One frequently cited example is the 456-megawatt Upper Tamakoshi Hydropower Project. Although Indian companies supplied hydro-mechanical, electro-mechanical and transmission line components, the civil construction contract was awarded to a Chinese company. Nepal has repeatedly requested India to approve electricity exports from the project during meetings of the Nepal-India Joint Working Group on Power Sector Cooperation, but approval has yet to be granted.
Under India’s designated authority guidelines, projects involving investment from countries sharing a land border with India, but lacking bilateral power sector cooperation agreements with New Delhi, face restrictions on cross-border electricity trade.
In practice, however, Nepali developers argue that India has applied the policy more broadly by withholding approval even for projects where the Chinese role is limited to construction contracts or equipment supply rather than equity investment.
Dangi said India’s latest decision to permit Chinese-linked companies to compete for public contracts weakens the justification for maintaining similar restrictions on Nepal’s hydropower sector. “Investment is one issue, but companies that have qualified through international competitive bidding should not be blocked simply because they are Chinese,” he said.
Former government secretary Anup Upadhyay also believes the policy shift provides Kathmandu with a strong diplomatic opening.
“This is the right time. The concerns that originally prompted these restrictions are gradually easing, so Nepal should actively ask why similar obstacles still remain for us,” said Upadhyay.
“Our challenge is finding markets for our electricity. Even if Nepal produces 27,000 or 28,000 megawatts in the future, that volume is insignificant within India’s vast electricity system. We need to engage India at the highest political level and create space for greater electricity trade,” he said.
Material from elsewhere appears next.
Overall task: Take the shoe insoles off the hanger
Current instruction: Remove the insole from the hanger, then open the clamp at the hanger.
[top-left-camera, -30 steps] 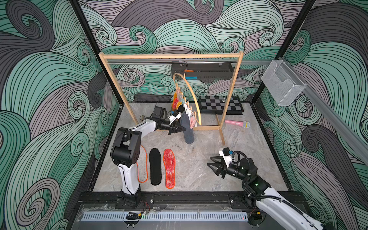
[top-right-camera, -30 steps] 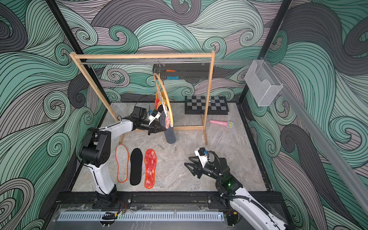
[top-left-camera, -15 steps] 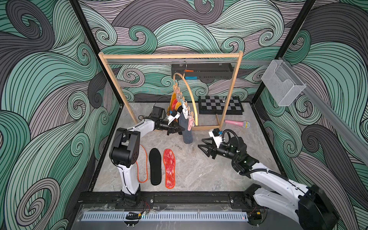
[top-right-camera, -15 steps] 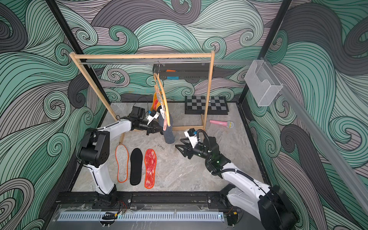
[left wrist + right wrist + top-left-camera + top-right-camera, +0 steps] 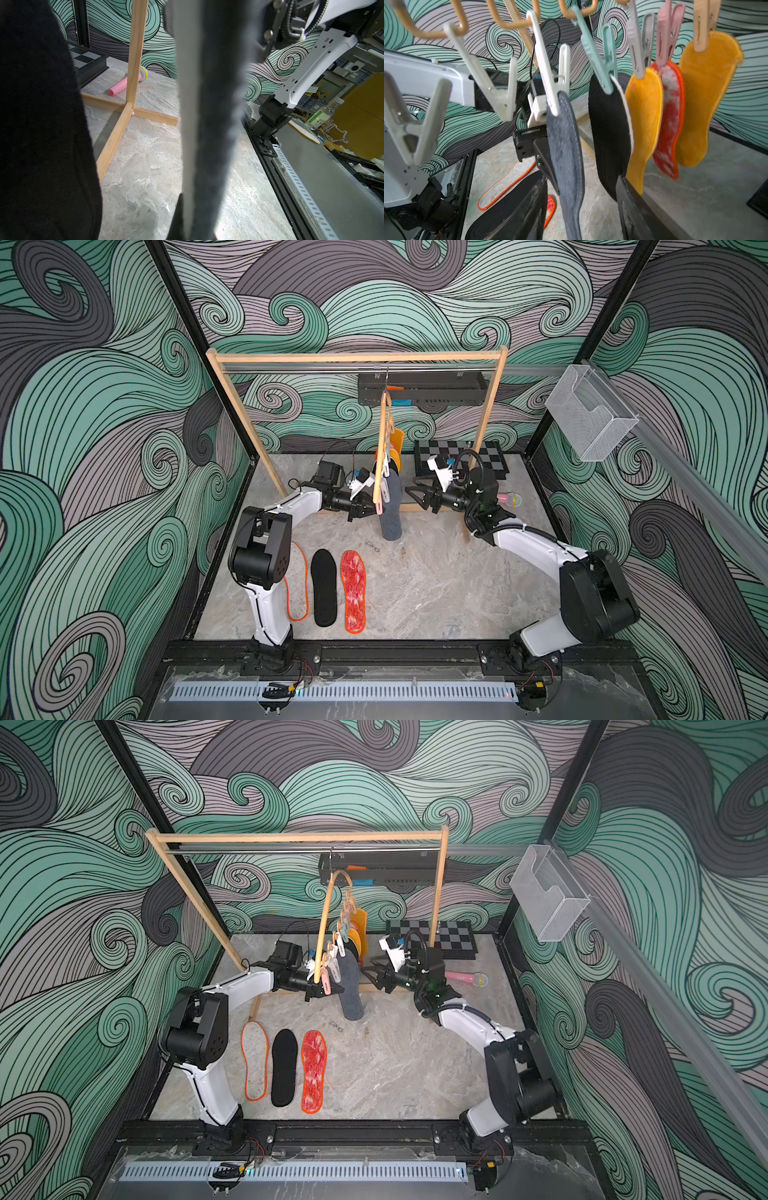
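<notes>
The wooden hanger (image 5: 380,456) (image 5: 326,928) hangs from the rack's rail with pastel pegs. A white peg (image 5: 556,83) clamps the dark grey insole (image 5: 391,514) (image 5: 566,155) (image 5: 207,124), and my left gripper (image 5: 365,510) (image 5: 322,992) (image 5: 193,228) is shut on its middle. My right gripper (image 5: 411,493) (image 5: 368,973) (image 5: 581,180) is open just right of that insole, not touching it. A black insole (image 5: 610,135), two mustard ones (image 5: 643,116) and a red-white one (image 5: 668,124) still hang. On the floor lie an orange-edged (image 5: 297,585), a black (image 5: 324,587) and a red mottled insole (image 5: 354,591).
The big wooden rack frame (image 5: 357,358) stands around the hanger, its foot bars on the floor (image 5: 116,135). A chessboard (image 5: 461,456) and a pink microphone (image 5: 509,499) lie behind my right arm. A mesh basket (image 5: 590,414) hangs on the right wall.
My right arm has swung from the front right of the table up to the hanger, beside the grey insole. The left gripper has kept its hold; the hanger has turned slightly.
</notes>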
Upadhyay said the issue should be raised consistently during meetings between prime ministers, ministers and senior bureaucrats, adding that any procedural complications could be addressed through high-level dialogue.
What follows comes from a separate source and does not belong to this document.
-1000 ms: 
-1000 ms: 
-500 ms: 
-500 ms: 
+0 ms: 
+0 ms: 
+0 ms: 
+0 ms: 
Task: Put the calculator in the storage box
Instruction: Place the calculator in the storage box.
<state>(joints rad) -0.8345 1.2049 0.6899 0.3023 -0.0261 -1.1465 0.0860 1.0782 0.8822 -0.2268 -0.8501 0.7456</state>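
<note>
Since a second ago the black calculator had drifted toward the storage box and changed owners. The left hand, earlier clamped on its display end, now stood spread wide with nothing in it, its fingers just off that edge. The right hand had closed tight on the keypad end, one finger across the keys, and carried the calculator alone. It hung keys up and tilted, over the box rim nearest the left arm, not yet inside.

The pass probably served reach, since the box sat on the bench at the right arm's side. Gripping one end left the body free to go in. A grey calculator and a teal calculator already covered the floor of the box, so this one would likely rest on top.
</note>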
Relations between India and China deteriorated sharply after deadly clashes between troops in the Galwan Valley in eastern Ladakh in 2020. New Delhi subsequently imposed stricter scrutiny on Chinese investments, banned dozens of Chinese mobile applications, including TikTok, and tightened procurement rules affecting Chinese companies.
Over the past year, however, diplomatic contacts and high-level exchanges between India and China have increased. Bilateral trade has also remained robust, despite political tensions.
Against this backdrop, Nepali energy experts argue that India’s latest decision signals a gradual shift in policy and provides Kathmandu with an opportunity to seek a more predictable framework for hydropower cooperation. Nepal has expanded electricity exports to India in recent years and has identified cross-border power trade as a major pillar of its economic strategy.